Work task: Every line with "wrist" in it should be copied from the data.
Content starts
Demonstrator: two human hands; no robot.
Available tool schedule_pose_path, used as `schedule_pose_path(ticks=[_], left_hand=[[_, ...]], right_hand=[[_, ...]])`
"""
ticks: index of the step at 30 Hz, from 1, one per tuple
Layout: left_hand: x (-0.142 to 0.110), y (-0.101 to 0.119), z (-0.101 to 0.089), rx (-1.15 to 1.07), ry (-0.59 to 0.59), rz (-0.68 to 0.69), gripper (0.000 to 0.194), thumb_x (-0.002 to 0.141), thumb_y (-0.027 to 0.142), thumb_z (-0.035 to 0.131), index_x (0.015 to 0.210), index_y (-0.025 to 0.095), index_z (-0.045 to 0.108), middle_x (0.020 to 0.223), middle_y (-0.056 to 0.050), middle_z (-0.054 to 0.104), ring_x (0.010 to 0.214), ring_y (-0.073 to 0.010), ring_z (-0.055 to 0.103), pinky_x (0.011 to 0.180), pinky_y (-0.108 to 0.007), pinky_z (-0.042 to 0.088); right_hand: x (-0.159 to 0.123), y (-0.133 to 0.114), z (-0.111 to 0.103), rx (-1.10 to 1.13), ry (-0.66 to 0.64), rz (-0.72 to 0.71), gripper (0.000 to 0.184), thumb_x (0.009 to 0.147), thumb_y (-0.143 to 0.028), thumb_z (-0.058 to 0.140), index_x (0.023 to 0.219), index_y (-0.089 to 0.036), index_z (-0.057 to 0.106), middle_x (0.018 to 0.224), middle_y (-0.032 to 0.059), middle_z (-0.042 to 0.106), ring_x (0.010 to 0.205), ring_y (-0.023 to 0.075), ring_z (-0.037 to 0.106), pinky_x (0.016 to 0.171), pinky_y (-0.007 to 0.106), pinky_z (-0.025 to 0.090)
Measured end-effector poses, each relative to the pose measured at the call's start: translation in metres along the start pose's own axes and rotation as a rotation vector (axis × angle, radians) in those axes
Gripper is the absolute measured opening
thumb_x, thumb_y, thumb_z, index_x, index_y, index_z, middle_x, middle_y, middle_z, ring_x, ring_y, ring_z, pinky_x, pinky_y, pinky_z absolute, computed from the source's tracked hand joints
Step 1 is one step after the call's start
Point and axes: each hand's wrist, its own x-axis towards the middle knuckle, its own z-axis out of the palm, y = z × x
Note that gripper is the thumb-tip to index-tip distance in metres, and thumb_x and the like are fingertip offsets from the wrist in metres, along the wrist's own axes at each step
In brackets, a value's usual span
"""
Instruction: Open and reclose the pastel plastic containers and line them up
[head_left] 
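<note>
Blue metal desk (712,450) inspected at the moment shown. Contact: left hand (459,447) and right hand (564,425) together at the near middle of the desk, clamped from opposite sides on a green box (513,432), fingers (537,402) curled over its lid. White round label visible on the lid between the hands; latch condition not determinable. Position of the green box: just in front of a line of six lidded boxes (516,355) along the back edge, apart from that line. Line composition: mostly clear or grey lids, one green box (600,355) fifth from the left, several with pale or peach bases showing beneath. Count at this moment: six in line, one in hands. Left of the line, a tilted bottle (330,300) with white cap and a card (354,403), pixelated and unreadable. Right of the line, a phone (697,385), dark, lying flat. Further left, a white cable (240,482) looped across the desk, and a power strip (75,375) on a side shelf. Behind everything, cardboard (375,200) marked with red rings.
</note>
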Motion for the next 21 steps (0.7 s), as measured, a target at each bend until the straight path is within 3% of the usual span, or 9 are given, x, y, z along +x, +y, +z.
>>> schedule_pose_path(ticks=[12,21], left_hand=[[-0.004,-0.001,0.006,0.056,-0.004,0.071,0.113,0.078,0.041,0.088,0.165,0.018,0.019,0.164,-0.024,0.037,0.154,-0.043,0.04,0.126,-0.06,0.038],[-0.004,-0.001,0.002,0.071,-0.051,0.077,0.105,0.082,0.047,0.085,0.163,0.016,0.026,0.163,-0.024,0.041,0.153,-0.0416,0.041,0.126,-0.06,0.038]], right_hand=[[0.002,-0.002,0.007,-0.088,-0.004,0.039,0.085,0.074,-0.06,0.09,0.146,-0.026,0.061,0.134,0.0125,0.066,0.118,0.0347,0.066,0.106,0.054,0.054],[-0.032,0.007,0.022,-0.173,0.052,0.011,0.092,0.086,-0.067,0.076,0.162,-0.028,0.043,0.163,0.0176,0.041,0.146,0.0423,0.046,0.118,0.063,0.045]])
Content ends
Written answer:
Point and axes: each hand's wrist, its own x-axis towards the middle knuckle, its own z-axis out of the palm, y = z × x
Note that gripper is the thumb-tip to index-tip distance in metres, and thumb_x and the like are fingertip offsets from the wrist in metres, along the wrist's own axes at each step

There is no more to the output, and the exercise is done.